You might roam limestone caverns with wall paintings that date back some 25,000 years, and trails that lead you along verdant river valleys or over windswept mountain peaks. Others pass through patches of beautiful orchids and natural rock gardens, dense forests of Spanish fir and cork oak, and vast gorges such as the impressive Garganta Verde, where rocky walls soar up for 400m and shelter Europe’s largest colony of griffon vultures. They share the skies with peregrine falcons and golden eagles.


Our guided walking vacations in Grazalema are week-long, small group trips that offer plenty of companionship and motivation. Solo travelers will find likeminded walkers and, handily, no single supplements. You’ll stay in a hotel in the village, dining on local cuisine every evening in local restaurants – which means low food mileage as well. Expect menus that are fairly meat-heavy, with lots of game dishes. Specialties include several renowned sheep and goat cheeses, gazpacho soup topped with ham, and eggs flavoured with thistle.
The easiest way to get to Grazalema is via Ronda, or Malaga further to the east. There’s no need to fly, if you’re traveling from the UK. Ronda is just 24 hours by train from London and you can either take a night train from Paris, or break the journey up with a night somewhere such as Madrid or Barcelona. Ronda is a lovely, historic city that makes for an interesting spot to visit if your itinerary includes a rest-day.
Walking in Grazalema is best-suited to walkers that are used to medium and steeper gradients. This is hilly terrain and you can expect some tough ascents and descents. Adequate footwear is vital and you will likely appreciate bringing a set of poles as well. One of the most sought-after day routes in the park is the Pinaspar route, which takes you through an ancient Spanish fir forest. A permit is necessary, as a limited number of walkers is allowed on the trail at a time; joining an organised tour means this will be arranged on your behalf.
Travel Team
If you'd like to chat about Andalucia or need help finding a vacation to suit you we're very happy to help.
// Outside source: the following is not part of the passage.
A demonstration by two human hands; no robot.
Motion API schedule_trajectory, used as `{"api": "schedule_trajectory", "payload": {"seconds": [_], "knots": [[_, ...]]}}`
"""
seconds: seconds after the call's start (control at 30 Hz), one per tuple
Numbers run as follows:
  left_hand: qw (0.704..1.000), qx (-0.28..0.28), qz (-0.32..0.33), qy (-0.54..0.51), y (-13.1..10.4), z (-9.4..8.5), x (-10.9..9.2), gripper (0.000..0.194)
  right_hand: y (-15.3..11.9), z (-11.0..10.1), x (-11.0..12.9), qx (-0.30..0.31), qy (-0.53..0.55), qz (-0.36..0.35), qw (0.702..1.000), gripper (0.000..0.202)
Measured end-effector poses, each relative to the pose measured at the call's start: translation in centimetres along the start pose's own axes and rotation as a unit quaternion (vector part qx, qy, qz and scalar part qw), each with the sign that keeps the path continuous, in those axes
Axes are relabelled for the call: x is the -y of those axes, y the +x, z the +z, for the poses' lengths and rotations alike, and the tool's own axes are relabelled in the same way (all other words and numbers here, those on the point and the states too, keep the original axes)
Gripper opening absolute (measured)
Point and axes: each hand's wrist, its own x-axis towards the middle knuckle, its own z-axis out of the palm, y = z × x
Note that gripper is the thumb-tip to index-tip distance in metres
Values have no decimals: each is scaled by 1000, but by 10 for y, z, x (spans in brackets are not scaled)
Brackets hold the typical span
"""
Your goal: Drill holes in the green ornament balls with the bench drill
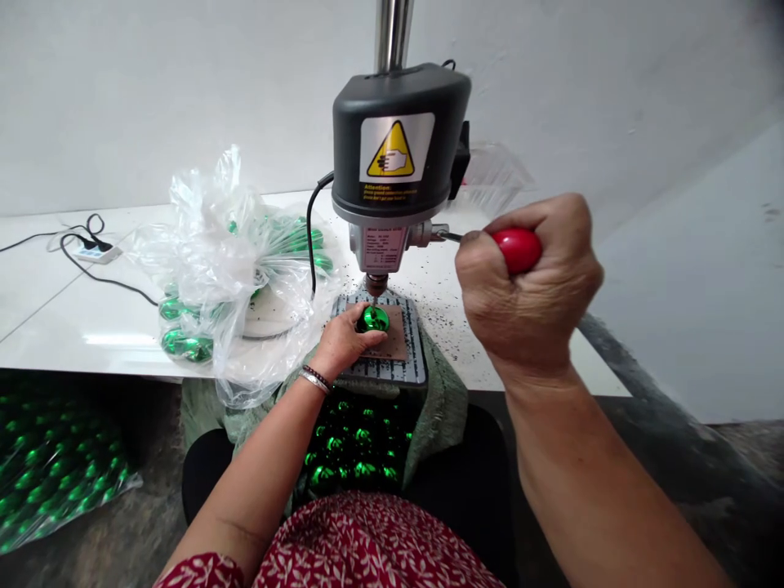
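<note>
My left hand (344, 336) grips a shiny green ball (375, 319) between thumb and fingers. The ball sits on a small brown board (395, 343) on the base (418, 359) of a bench drill press (398, 163). Right above the ball is the drill chuck (376, 283), its thin bit reaching down to the ball's top; whether it has entered the ball I cannot tell. My right hand (530, 286) is closed around the red knob (519, 248) of the press's feed lever, out to the right of the drill head.
Clear plastic bags (208, 220) with green balls lie left of the press. A power strip (96, 251) with black cords is farther left. Dark shavings litter the white table (471, 359). A sack of green balls (361, 441) rests at my lap; another bag (58, 465) stands lower left.
</note>
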Motion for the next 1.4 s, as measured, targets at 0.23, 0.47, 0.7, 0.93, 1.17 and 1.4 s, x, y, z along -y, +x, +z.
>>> {"api": "schedule_trajectory", "payload": {"seconds": [0.23, 0.47, 0.7, 0.93, 1.17, 1.4], "knots": [[1000, 2, 12, -8, -1, 1, 2, 68, -14, 4, -9, -34, -19, -11, 999, 12], [1000, 6, 9, -13, -1, 2, 3, 65, -33, 9, -19, -70, -29, -53, 996, 15], [1000, 1, 18, -11, 0, 6, 9, 70, -47, 14, -27, -86, -38, -73, 993, 13], [1000, -1, 22, 15, 0, 4, 8, 64, -55, 14, -31, -85, -20, -110, 990, 12], [999, -21, 17, 23, -8, 5, -1, 46, 15, 16, -5, -23, 8, 16, 1000, 22], [995, 81, 31, 49, -73, -33, -8, 51, 50, 16, 14, 47, -55, 158, 985, 19]]}}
Best time to go on a walking vacation in Grazalema

The old saying has it that the rain in Spain stays mainly on the plain, but actually the Sierra de Grazalema is reckoned to be the wettest part of the country. However, most rainfall is concentrated in the winter months, so we recommend walking in the late spring, around April, or autumn, around September. In the summer months temperatures can reach around 23°C and you’re pretty exposed to the sun up in the mountains, while some areas of the park may be closed off due to a heightened risk of fire. It goes without saying that if you’re walking anywhere you need to be careful not to carelessly discard cigarettes or matches, or to leave any waste, particularly glass bottles, that could start or spread a forest fire.

Advice from our travelers

We have selected some of the most useful Grazalema walking tips that our travelers have provided to help you make the very most of your vacation.
“The walks gave different perspectives on this marvellous part of Spain and helped me to understand the diversity and the sensitivity of this region so much better...This is a wonderful introduction to Grazalema and the surrounding sierra. Be prepared for all types of weather and some steep inclines... I enjoyed this break hugely, I learnt a lot about this wonderful, fragile environment.” – Bronwyn Stafford on a guided walking vacation in Grazalema
“The guides were just superb! Their knowledge of the wildlife; plants and animals/birds was outstanding. Their knowledge of the areas we were walking was just 'out of this world'...I would highly recommend this vacation! The walks were just stunning, the company excellent, the food was wonderful. All in all, fabulous! I will be returning!!” – Jayne Griffith on a guided walking vacation in Grazalema
Written by Rob Perkins
Photo credits: [Page banner: Sean Pavone] [Hiker: Abel Maestro Gracia] [Grazamela town: Graeme Churchard] [Mountain goats: Abel Maestro Garcia]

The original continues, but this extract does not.